=== DATA SECTION ===
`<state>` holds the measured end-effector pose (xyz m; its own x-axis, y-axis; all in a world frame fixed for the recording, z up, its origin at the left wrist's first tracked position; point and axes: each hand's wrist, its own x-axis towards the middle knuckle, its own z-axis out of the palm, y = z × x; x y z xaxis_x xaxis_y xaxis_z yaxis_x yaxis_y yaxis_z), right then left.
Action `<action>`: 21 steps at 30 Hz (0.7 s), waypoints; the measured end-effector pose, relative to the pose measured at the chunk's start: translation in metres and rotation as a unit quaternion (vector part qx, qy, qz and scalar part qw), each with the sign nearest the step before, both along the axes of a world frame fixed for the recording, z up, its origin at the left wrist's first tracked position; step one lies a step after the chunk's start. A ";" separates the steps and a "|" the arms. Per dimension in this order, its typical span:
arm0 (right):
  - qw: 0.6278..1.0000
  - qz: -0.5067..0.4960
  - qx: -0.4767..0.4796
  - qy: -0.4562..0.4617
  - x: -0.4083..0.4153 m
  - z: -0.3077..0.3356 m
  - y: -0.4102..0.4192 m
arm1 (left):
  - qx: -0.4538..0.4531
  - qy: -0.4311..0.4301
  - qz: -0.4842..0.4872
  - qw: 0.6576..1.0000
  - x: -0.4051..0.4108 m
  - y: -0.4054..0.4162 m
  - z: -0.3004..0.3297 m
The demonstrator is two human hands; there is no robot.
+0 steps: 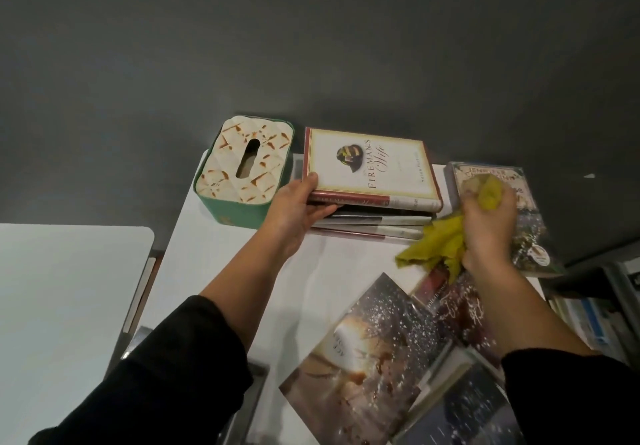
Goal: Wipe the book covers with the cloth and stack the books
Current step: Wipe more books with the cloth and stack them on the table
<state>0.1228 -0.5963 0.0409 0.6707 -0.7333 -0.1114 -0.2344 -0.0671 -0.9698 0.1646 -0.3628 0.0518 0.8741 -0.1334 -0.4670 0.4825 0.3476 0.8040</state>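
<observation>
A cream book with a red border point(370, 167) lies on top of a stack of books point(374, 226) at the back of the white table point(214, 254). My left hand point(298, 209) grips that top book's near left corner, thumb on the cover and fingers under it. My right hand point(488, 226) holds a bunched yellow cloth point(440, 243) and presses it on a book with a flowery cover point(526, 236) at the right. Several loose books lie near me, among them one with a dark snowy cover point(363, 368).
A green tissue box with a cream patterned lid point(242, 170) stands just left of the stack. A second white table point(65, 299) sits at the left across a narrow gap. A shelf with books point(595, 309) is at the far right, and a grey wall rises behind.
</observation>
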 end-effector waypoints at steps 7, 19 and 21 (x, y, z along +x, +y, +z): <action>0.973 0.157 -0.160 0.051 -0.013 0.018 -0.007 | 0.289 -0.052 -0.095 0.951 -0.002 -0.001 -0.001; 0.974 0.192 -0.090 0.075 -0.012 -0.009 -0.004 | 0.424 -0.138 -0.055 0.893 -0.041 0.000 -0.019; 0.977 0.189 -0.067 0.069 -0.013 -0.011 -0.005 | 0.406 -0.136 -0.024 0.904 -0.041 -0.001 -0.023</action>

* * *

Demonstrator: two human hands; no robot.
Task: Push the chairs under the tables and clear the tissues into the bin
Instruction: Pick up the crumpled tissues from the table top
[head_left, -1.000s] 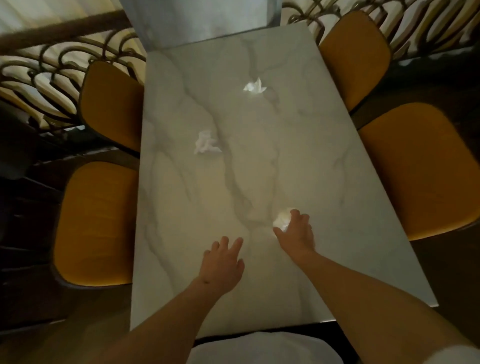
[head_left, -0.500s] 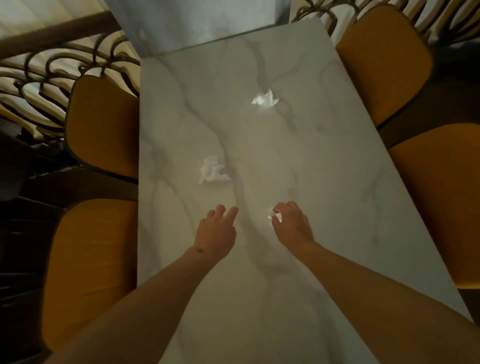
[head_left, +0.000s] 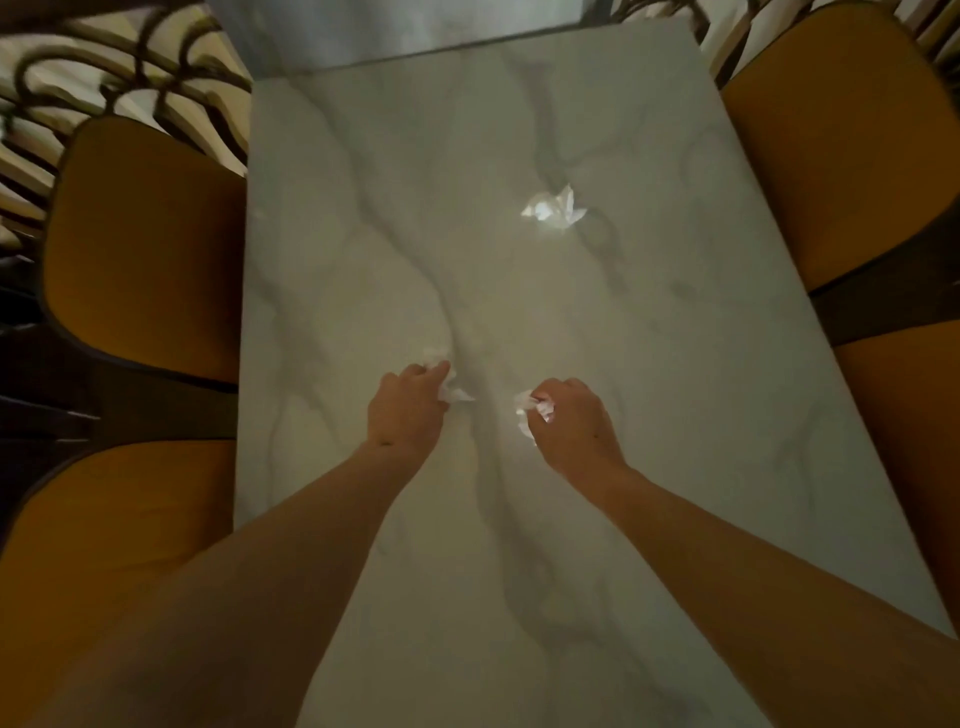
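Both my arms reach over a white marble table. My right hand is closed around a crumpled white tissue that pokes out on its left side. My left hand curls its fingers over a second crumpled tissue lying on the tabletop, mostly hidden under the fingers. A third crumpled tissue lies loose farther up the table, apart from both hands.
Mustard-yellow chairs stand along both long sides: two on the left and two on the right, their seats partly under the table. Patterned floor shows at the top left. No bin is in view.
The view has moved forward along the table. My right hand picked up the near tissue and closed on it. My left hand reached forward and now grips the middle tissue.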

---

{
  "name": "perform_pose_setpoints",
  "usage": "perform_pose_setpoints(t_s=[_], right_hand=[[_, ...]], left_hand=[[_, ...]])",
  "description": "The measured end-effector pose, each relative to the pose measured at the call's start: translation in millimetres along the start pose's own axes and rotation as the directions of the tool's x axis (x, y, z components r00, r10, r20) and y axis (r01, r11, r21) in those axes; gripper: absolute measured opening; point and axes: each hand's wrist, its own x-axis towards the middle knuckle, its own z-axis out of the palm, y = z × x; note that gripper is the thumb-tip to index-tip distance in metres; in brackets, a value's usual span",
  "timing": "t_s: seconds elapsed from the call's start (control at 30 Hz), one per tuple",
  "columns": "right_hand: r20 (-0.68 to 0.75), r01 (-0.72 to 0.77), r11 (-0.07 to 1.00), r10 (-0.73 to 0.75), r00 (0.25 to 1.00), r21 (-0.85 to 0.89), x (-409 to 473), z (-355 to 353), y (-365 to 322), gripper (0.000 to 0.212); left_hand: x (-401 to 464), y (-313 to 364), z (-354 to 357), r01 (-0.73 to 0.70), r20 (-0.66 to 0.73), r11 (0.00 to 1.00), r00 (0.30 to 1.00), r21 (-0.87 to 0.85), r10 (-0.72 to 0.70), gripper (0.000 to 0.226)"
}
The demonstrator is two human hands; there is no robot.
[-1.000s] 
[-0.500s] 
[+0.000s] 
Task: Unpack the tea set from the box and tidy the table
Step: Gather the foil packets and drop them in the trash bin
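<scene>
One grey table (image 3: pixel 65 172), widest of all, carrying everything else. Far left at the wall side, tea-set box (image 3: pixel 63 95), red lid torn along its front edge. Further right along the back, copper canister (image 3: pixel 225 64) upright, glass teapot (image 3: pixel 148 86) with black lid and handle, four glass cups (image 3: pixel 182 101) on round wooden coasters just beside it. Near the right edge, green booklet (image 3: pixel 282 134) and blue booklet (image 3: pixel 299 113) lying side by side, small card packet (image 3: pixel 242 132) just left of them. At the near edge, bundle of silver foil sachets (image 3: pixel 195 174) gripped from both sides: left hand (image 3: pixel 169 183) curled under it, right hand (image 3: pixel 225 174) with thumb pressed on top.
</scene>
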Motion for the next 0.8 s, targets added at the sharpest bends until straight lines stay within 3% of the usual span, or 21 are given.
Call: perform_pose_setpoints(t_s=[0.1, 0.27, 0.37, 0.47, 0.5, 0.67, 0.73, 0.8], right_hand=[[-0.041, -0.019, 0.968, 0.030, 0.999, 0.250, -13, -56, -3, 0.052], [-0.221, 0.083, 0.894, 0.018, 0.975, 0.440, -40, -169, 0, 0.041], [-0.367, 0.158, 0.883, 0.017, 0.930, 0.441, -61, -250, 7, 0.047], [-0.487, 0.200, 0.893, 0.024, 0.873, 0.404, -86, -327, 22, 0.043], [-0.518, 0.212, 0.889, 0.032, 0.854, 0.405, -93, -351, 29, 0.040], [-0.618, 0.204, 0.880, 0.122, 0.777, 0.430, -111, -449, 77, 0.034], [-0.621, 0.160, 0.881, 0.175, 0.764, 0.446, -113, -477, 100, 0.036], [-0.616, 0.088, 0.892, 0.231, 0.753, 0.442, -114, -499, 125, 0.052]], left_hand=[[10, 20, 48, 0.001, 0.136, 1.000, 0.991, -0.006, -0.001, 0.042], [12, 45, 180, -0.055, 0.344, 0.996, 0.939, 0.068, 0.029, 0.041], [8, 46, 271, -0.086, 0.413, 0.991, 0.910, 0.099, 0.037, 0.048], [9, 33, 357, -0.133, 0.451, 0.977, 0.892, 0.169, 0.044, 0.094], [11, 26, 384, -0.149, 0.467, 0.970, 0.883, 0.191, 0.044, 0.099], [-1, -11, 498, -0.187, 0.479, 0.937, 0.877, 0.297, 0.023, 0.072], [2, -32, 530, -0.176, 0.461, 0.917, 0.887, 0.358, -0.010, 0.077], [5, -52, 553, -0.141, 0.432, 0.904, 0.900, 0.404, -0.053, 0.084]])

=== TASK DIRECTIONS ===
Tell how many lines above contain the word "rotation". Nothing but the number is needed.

=== RESULT OF THE EXERCISE ===
2